■ BRIEF ■
An identical copy of the data below is needed.

■ PROVIDED DATA ■
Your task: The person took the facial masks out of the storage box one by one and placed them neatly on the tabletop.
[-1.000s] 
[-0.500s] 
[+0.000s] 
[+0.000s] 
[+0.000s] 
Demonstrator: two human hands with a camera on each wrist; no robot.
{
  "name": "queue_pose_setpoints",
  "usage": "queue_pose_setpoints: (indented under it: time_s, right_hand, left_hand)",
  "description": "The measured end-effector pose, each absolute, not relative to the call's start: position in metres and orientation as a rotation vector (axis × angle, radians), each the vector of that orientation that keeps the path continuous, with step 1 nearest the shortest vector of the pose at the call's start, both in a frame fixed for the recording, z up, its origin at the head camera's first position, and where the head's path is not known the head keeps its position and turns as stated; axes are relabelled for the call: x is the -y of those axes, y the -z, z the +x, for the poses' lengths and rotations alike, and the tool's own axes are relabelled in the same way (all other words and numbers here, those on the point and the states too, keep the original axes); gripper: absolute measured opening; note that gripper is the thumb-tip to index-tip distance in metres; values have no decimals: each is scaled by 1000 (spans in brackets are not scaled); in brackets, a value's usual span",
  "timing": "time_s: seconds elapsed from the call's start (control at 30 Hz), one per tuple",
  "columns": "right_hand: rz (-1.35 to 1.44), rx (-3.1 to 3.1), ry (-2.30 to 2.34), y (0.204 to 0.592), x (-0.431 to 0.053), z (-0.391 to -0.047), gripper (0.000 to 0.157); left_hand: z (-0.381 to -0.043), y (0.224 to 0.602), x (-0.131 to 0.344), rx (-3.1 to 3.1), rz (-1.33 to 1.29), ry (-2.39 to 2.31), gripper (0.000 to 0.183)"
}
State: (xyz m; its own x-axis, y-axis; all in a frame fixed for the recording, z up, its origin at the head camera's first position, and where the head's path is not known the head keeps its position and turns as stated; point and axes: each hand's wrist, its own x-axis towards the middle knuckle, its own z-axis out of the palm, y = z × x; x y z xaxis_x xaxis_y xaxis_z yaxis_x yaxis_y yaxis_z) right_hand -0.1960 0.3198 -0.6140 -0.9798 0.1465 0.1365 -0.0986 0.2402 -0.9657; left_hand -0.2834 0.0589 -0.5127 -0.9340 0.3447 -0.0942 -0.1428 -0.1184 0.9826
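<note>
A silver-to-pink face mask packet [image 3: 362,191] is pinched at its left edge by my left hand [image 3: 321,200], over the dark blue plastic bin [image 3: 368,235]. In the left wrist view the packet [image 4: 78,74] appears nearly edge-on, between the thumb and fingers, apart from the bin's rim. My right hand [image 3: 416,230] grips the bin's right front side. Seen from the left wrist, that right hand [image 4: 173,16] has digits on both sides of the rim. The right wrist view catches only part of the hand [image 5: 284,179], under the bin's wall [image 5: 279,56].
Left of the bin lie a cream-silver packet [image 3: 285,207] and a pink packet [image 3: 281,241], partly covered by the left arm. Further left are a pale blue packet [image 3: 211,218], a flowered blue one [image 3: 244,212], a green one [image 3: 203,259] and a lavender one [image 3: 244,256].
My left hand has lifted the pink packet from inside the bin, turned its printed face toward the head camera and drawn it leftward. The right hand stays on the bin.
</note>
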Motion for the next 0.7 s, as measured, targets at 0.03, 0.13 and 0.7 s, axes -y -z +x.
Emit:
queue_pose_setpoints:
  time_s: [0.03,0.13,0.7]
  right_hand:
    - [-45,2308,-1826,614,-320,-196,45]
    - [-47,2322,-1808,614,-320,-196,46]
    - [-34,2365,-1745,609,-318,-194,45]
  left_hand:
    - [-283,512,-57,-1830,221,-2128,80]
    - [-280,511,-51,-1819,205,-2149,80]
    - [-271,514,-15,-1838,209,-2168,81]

■ RESPONSE FOR THIS EXERCISE ■
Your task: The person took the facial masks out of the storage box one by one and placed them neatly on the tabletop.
[-1.000s] 
[-0.500s] 
[+0.000s] 
[+0.000s] 
[+0.000s] 
Demonstrator: two human hands with a camera on each wrist; no robot.
{
  "name": "queue_pose_setpoints",
  "usage": "queue_pose_setpoints: (indented under it: time_s, right_hand, left_hand)",
  "description": "The measured end-effector pose, each absolute, not relative to the call's start: position in metres and orientation as a rotation vector (axis × angle, radians), each the vector of that orientation that keeps the path continuous, with step 1 nearest the shortest vector of the pose at the call's start, both in a frame fixed for the recording, z up, its origin at the head camera's first position, and where the head's path is not known the head keeps its position and turns as stated; axes are relabelled for the call: x is the -y of those axes, y the -z, z the +x, for the poses' lengths and rotations alike, and the tool's own axes are relabelled in the same way (all other words and numbers here, those on the point and the states too, keep the original axes); gripper: absolute measured opening; note that gripper is the thumb-tip to index-tip distance in metres; values have no decimals: each is scaled by 1000 (spans in brackets are not scaled); in brackets, a value's usual span",
  "timing": "time_s: seconds elapsed from the call's start (control at 30 Hz), one per tuple",
  "columns": "right_hand: rz (-1.35 to 1.44), rx (-3.1 to 3.1), ry (-2.30 to 2.34), y (0.204 to 0.592), x (-0.431 to 0.053), z (-0.391 to -0.047), gripper (0.000 to 0.157); left_hand: z (-0.381 to -0.043), y (0.224 to 0.602), x (-0.131 to 0.344), rx (-3.1 to 3.1), rz (-1.33 to 1.29), ry (-2.39 to 2.31), gripper (0.000 to 0.183)"
}
State: (xyz m; its own x-axis, y-axis; all in a frame fixed for the recording, z up, its origin at the head camera's first position, and where the head's path is not known the head keeps its position and turns as stated; point and axes: each hand's wrist, its own x-axis towards the middle knuckle, its own z-axis out of the palm, y = z × x; x y z xaxis_x xaxis_y xaxis_z yaxis_x yaxis_y yaxis_z) right_hand -0.1960 0.3198 -0.6140 -0.9798 0.1465 0.1365 -0.0986 0.2402 -0.9657; left_hand -0.2834 0.0589 -0.5127 -0.9340 0.3447 -0.0942 -0.1428 -0.1184 0.9826
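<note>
A silver-to-pink face mask packet [image 3: 362,191] is pinched at its left edge by my left hand [image 3: 321,200], over the dark blue plastic bin [image 3: 368,235]. In the left wrist view the packet [image 4: 78,74] appears nearly edge-on, between the thumb and fingers, apart from the bin's rim. My right hand [image 3: 416,230] grips the bin's right front side. Seen from the left wrist, that right hand [image 4: 173,16] has digits on both sides of the rim. The right wrist view catches only part of the hand [image 5: 284,179], under the bin's wall [image 5: 279,56].
Left of the bin lie a cream-silver packet [image 3: 285,207] and a pink packet [image 3: 281,241], partly covered by the left arm. Further left are a pale blue packet [image 3: 211,218], a flowered blue one [image 3: 244,212], a green one [image 3: 203,259] and a lavender one [image 3: 244,256].
My left hand has lifted the pink packet from inside the bin, turned its printed face toward the head camera and drawn it leftward. The right hand stays on the bin.
</note>
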Motion for the next 0.7 s, as measured, targets at 0.03, 0.13 and 0.7 s, axes -y -z +x.
Emit:
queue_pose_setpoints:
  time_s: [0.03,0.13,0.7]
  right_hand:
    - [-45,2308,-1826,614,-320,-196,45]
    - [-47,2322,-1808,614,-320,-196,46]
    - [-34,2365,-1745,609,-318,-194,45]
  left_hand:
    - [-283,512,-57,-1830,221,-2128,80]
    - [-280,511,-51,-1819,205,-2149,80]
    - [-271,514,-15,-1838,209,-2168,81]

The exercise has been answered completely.